WORK TASK:
All records, minus the pictures: write them out exactly.

Stored dataset items:
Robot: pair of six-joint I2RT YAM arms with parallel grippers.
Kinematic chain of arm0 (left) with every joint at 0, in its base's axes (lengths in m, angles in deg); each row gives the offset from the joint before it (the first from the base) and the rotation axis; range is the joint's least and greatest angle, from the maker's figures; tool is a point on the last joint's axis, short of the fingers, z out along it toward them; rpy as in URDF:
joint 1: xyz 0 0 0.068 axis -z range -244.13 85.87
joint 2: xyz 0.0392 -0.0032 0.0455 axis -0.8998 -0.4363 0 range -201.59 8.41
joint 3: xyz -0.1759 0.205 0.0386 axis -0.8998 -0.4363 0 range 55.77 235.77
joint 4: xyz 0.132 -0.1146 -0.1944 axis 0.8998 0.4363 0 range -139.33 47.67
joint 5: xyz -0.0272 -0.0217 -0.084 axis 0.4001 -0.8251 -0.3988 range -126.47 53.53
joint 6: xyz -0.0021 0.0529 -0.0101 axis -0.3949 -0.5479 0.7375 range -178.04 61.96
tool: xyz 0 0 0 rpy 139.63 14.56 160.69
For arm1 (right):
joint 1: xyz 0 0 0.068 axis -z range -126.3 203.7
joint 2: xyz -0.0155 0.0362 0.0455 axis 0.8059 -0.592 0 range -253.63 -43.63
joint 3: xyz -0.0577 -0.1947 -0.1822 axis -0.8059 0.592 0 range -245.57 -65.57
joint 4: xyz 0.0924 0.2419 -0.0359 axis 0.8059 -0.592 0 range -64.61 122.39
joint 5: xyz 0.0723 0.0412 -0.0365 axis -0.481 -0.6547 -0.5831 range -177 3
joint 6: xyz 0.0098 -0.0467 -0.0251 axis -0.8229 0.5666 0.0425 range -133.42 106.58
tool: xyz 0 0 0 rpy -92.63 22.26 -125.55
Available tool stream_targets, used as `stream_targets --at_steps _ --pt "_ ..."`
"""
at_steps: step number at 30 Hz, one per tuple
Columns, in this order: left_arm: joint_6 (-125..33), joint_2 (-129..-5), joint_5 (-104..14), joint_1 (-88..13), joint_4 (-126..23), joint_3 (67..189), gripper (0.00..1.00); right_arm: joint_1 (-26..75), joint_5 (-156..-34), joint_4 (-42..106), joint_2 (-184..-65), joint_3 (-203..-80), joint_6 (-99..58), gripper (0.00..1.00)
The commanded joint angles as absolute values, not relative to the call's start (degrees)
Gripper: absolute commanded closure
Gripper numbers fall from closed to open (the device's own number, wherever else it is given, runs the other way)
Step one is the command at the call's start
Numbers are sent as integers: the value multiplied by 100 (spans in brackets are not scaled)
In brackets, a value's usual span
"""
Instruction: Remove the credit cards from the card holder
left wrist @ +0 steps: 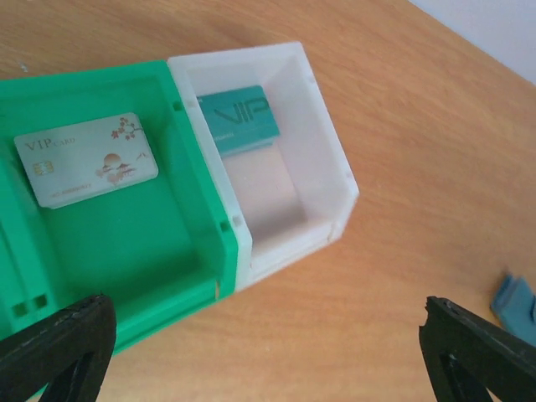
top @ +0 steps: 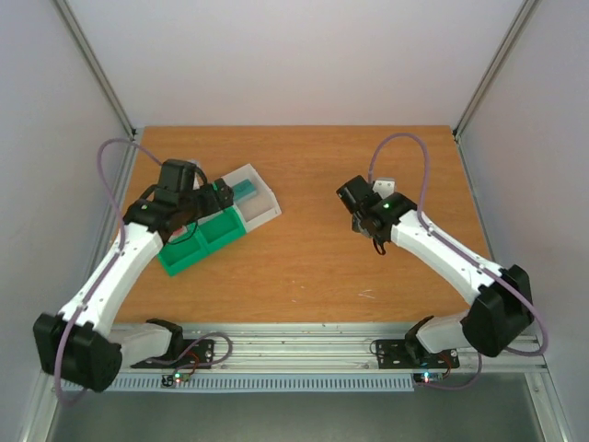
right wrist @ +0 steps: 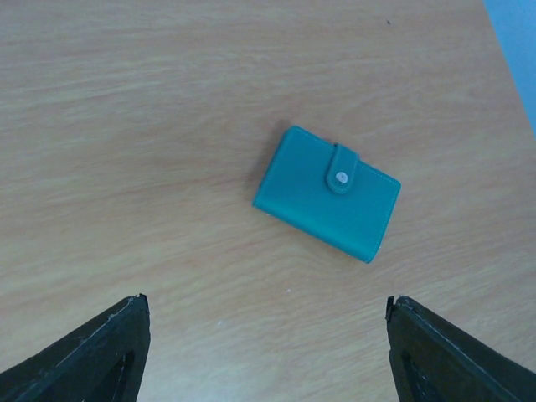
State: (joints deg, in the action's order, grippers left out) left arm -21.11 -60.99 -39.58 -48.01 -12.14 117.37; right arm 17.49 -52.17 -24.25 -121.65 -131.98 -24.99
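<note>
From above, my left gripper [top: 217, 195] hangs over the tray [top: 180, 261], and the right gripper [top: 362, 212] sits well off to the tray's right. I can't pick out the card holder from here.

On the left wrist view, one credit card [left wrist: 88, 159] lies flat in the tray's green compartment [left wrist: 126, 251]. It is whitish, with a gold chip, red blossom marks and VIP lettering. A teal card [left wrist: 243, 117] rests in the clear compartment [left wrist: 322, 142] next door. The left gripper's [left wrist: 265, 301] jaws are spread wide, holding and touching nothing.

On the right wrist view, the card holder [right wrist: 327, 203] lies on the table [right wrist: 126, 126]. It is blue-teal, folded shut, with its tab snapped down. The right gripper's [right wrist: 267, 299] jaws stand apart above it, empty.
</note>
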Motion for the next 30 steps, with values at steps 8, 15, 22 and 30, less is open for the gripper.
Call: stream_targets --at_steps 8,15,22,30 --pt "-3867 -3498 -5279 -4789 -284 10828 1 2895 -5395 -1691 -13605 -13135 -2259 35" --pt "-3989 -2847 -4849 -4788 -166 10407 1 3379 -5531 -1415 -14509 -13258 -2225 44" --pt "-4064 -2885 -5003 -4794 -243 10403 1 3545 -5738 -1324 -15080 -13470 -2228 45" --pt "-4065 -2842 -5065 -4794 -252 10367 1 3551 -5868 -1369 -15261 -13710 -2215 42"
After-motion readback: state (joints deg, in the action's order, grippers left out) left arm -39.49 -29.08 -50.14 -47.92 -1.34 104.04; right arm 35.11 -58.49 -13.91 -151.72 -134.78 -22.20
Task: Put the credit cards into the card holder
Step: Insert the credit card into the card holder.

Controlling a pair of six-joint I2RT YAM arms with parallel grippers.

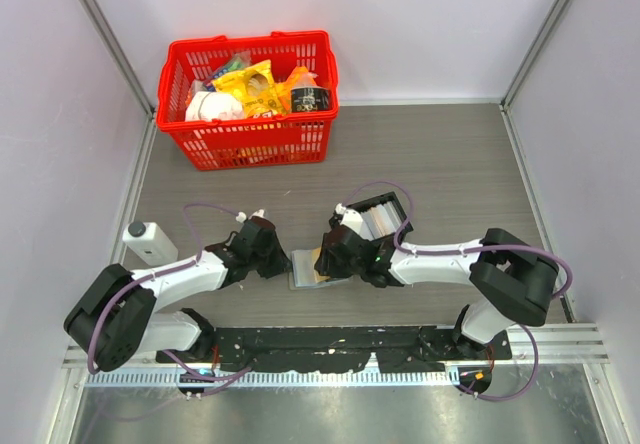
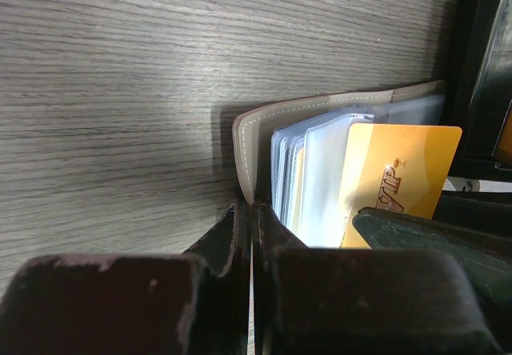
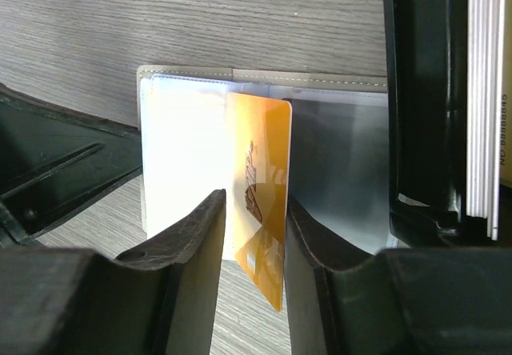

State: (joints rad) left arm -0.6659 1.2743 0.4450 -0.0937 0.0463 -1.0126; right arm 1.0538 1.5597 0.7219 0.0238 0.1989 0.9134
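1. Site type: robotics lab, enclosed test cell.
2. Evidence: left arm (image 1: 170, 282) & right arm (image 1: 440, 262) bolted to metal rail (image 1: 330, 342) at table (image 1: 440, 154) edge, purple cables (image 1: 213, 207) exposed.
3. Enclosure: plain white panels (image 1: 400, 24) in alu. posts (image 1: 105, 34), no furnishings.
4. Misc.: red basket (image 1: 250, 142) w/ packaged goods on the tabletop.

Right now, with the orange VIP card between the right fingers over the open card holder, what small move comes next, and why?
Probably push the orange VIP card down into the clear sleeves: much of it juts out of the card holder, the right gripper straddles it, and the left gripper pinches the cover.
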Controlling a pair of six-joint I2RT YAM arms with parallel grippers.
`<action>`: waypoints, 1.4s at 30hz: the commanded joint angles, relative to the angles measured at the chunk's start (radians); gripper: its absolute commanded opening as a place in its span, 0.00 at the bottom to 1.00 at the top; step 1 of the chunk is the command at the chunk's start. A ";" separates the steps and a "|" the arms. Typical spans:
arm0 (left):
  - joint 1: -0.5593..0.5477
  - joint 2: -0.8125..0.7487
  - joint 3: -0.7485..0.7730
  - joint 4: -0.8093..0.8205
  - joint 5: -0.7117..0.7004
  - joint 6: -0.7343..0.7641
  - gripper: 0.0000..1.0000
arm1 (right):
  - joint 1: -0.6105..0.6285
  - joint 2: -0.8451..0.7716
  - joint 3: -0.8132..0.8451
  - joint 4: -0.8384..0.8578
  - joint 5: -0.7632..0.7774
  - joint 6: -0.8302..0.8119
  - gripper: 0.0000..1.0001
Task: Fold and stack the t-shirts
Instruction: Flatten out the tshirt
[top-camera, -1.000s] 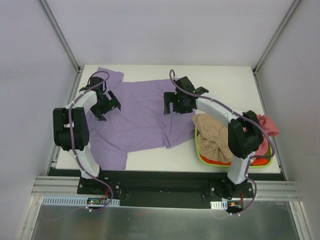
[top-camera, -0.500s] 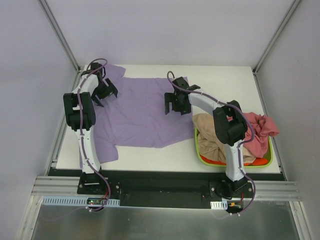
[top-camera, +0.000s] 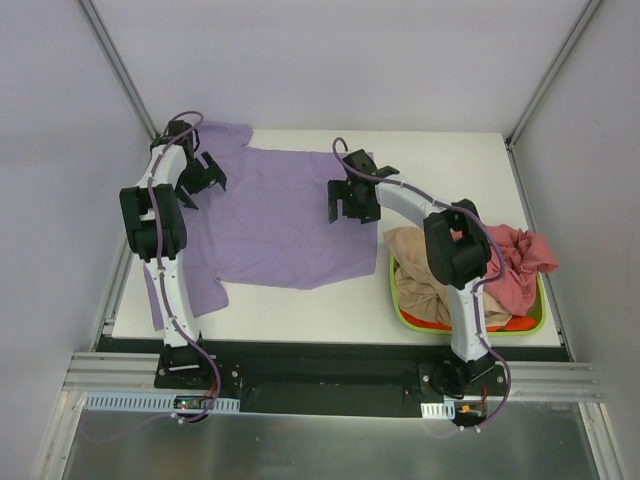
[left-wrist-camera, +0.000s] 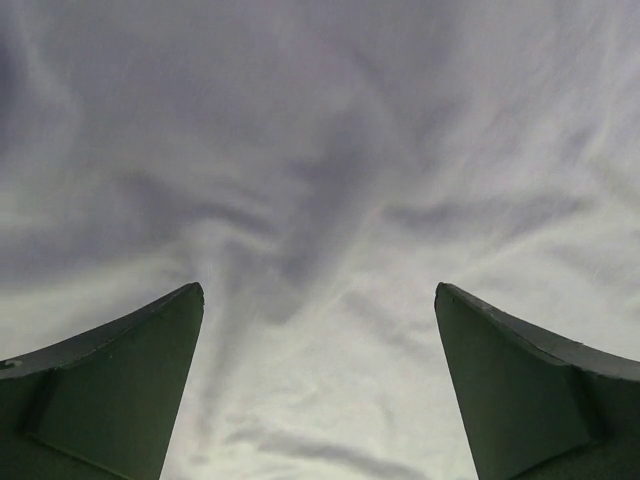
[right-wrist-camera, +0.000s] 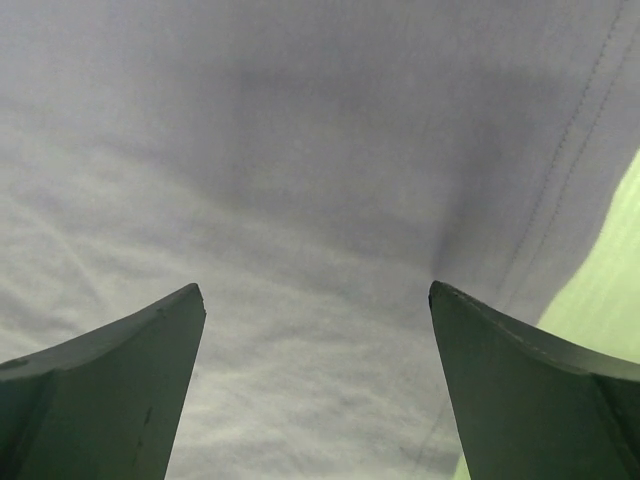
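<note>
Over the lavender t-shirt (top-camera: 275, 225), laid out on the white table (top-camera: 450, 170), my left gripper (top-camera: 200, 188) hovers at its ten o'clock and my right gripper (top-camera: 350, 214) at two. Both sets of jaws are spread wide, pinching nothing. Smoothing step, I reckon; next I'd pinch an edge and fold.

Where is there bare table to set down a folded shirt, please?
Bare: the far right of the table, between the lavender shirt and the right edge, behind the basket; also a strip along the near edge. Crowded: the left, under the shirt, and the heaped basket.
</note>
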 joint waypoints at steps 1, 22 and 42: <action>-0.027 -0.250 -0.113 -0.035 -0.021 0.031 0.99 | 0.021 -0.210 -0.040 -0.021 -0.011 -0.089 0.96; -0.070 -0.911 -1.093 0.273 -0.021 -0.062 0.99 | 0.305 -0.286 -0.341 -0.094 -0.106 -0.775 0.80; -0.069 -0.839 -1.101 0.287 -0.116 -0.007 0.99 | 0.307 -0.253 -0.211 -0.263 0.000 -0.890 0.02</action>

ANSWER TO THE EXERCISE:
Robot: pair of six-joint I2RT YAM arms with parallel grippers.
Kinematic chain of arm0 (left) with every joint at 0, in its base's axes (lengths in m, angles in deg); each row gives the offset from the joint before it (the first from the base) and the rotation axis; range is the joint's least and greatest angle, from the maker's figures; tool is a point on the last joint's axis, short of the fingers, z out along it toward them; rpy as in URDF:
joint 1: xyz 0 0 0.068 axis -z range -244.13 85.87
joint 2: xyz 0.0392 -0.0032 0.0455 axis -0.8998 -0.4363 0 range -201.59 8.41
joint 3: xyz -0.1759 0.205 0.0386 axis -0.8998 -0.4363 0 range 55.77 235.77
joint 4: xyz 0.132 -0.1146 -0.1944 axis 0.8998 0.4363 0 range -139.33 47.67
joint 5: xyz -0.0272 -0.0217 -0.084 axis 0.4001 -0.8251 -0.3988 range -126.47 53.53
joint 6: xyz -0.0021 0.0529 -0.0101 axis -0.3949 -0.5479 0.7375 range -178.04 61.96
tool: xyz 0 0 0 rpy 139.63 14.56 160.69
For arm1 (right):
joint 1: xyz 0 0 0.068 axis -z range -126.3 203.7
joint 2: xyz -0.0155 0.0362 0.0455 axis 0.8059 -0.592 0 range -253.63 -43.63
joint 3: xyz -0.0577 -0.1947 -0.1822 axis -0.8059 0.592 0 range -245.57 -65.57
joint 4: xyz 0.0924 0.2419 -0.0359 axis 0.8059 -0.592 0 range -64.61 122.39
joint 5: xyz 0.0723 0.0412 -0.0365 axis -0.481 -0.6547 -0.5831 range -177 3
joint 6: xyz 0.0098 -0.0467 -0.0251 axis -0.8229 0.5666 0.0425 range -133.42 106.58
tool: xyz 0 0 0 rpy -92.63 22.26 -125.55
Available tool stream_targets, used as `stream_targets --at_steps _ --pt "_ ..."`
"""
at_steps: step number at 30 Hz, one per tuple
Columns, in this order: left_arm: joint_6 (-125..33), joint_2 (-129..-5), joint_5 (-104..14), joint_1 (-88..13), joint_4 (-126..23), joint_3 (67..189), gripper (0.00..1.00); right_arm: joint_1 (-26..75), joint_5 (-156..-34), joint_4 (-42..106), joint_2 (-184..-65), joint_3 (-203..-80), joint_6 (-99..58), gripper (0.00..1.00)
The commanded joint angles as absolute values, not relative to the call's start (degrees)
Gripper: absolute commanded closure
Gripper numbers fall from closed to open (the device's own number, wherever else it is given, runs the other way)
Step one is the command at the call's start
Numbers are sent as integers: the value multiplied by 100 (spans in brackets are not scaled)
In brackets, a value's usual span
"""
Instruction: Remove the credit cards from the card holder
left wrist @ +0 steps: 
top @ +0 steps: 
right wrist @ +0 steps: 
State: (joints deg, in the action's order, grippers left out) left arm -21.11 -60.99 -39.58 -48.01 -12.14 117.37; right arm 17.49 -52.17 -24.25 -121.65 -131.98 -24.99
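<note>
From above, my left gripper [top: 217, 195] hangs over the tray [top: 180, 261], and the right gripper [top: 362, 212] sits well off to the tray's right. I can't pick out the card holder from here.

On the left wrist view, one credit card [left wrist: 88, 159] lies flat in the tray's green compartment [left wrist: 126, 251]. It is whitish, with a gold chip, red blossom marks and VIP lettering. A teal card [left wrist: 243, 117] rests in the clear compartment [left wrist: 322, 142] next door. The left gripper's [left wrist: 265, 301] jaws are spread wide, holding and touching nothing.

On the right wrist view, the card holder [right wrist: 327, 203] lies on the table [right wrist: 126, 126]. It is blue-teal, folded shut, with its tab snapped down. The right gripper's [right wrist: 267, 299] jaws stand apart above it, empty.
</note>
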Motion for the next 30 steps, with values at steps 8, 15, 22 and 30, less is open for the gripper.
Call: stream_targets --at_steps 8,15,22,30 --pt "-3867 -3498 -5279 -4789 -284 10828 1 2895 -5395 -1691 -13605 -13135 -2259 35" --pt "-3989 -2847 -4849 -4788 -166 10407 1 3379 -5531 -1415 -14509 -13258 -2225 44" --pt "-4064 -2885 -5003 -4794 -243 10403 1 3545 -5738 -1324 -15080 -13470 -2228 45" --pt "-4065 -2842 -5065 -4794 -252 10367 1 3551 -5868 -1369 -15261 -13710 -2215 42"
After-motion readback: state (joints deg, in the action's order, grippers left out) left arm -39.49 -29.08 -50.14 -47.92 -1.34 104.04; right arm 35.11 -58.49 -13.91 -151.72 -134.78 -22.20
Task: Put the credit cards into the card holder
Step: Insert the credit card into the card holder.

Controlling a pair of six-joint I2RT YAM arms with parallel grippers.


State: (joints rad) left arm -0.6659 1.2743 0.4450 -0.0937 0.0463 -1.0126; right arm 1.0538 1.5597 0.7219 0.0238 0.1989 0.9134
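1. Site type: robotics lab, enclosed test cell.
2. Evidence: left arm (image 1: 170, 282) & right arm (image 1: 440, 262) bolted to metal rail (image 1: 330, 342) at table (image 1: 440, 154) edge, purple cables (image 1: 213, 207) exposed.
3. Enclosure: plain white panels (image 1: 400, 24) in alu. posts (image 1: 105, 34), no furnishings.
4. Misc.: red basket (image 1: 250, 142) w/ packaged goods on the tabletop.

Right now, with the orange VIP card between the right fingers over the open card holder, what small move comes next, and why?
Probably push the orange VIP card down into the clear sleeves: much of it juts out of the card holder, the right gripper straddles it, and the left gripper pinches the cover.
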Controlling a pair of six-joint I2RT YAM arms with parallel grippers.
`<action>`: waypoints, 1.4s at 30hz: the commanded joint angles, relative to the angles measured at the chunk's start (radians); gripper: its absolute commanded opening as a place in its span, 0.00 at the bottom to 1.00 at the top; step 1 of the chunk is the command at the chunk's start. A ";" separates the steps and a "|" the arms. Typical spans:
arm0 (left):
  - joint 1: -0.5593..0.5477
  - joint 2: -0.8125..0.7487
  - joint 3: -0.7485..0.7730
  - joint 4: -0.8093..0.8205
  - joint 5: -0.7117..0.7004
  - joint 6: -0.7343..0.7641
  - gripper: 0.0000..1.0000
arm1 (right):
  - joint 1: -0.6105..0.6285
  - joint 2: -0.8451..0.7716
  - joint 3: -0.8132..0.8451
  - joint 4: -0.8384..0.8578
  - joint 5: -0.7632..0.7774
  - joint 6: -0.8302..0.8119
  - gripper: 0.0000..1.0001
Task: Fold and stack the t-shirts
Instruction: Flatten out the tshirt
[top-camera, -1.000s] 
[top-camera, -0.500s] 
[top-camera, +0.000s] 
[left-wrist-camera, +0.000s] 
[right-wrist-camera, +0.000s] 
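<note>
Over the lavender t-shirt (top-camera: 275, 225), laid out on the white table (top-camera: 450, 170), my left gripper (top-camera: 200, 188) hovers at its ten o'clock and my right gripper (top-camera: 350, 214) at two. Both sets of jaws are spread wide, pinching nothing. Smoothing step, I reckon; next I'd pinch an edge and fold.

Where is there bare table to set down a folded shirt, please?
Bare: the far right of the table, between the lavender shirt and the right edge, behind the basket; also a strip along the near edge. Crowded: the left, under the shirt, and the heaped basket.
</note>
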 joint waypoints at steps 1, 22 and 42: <action>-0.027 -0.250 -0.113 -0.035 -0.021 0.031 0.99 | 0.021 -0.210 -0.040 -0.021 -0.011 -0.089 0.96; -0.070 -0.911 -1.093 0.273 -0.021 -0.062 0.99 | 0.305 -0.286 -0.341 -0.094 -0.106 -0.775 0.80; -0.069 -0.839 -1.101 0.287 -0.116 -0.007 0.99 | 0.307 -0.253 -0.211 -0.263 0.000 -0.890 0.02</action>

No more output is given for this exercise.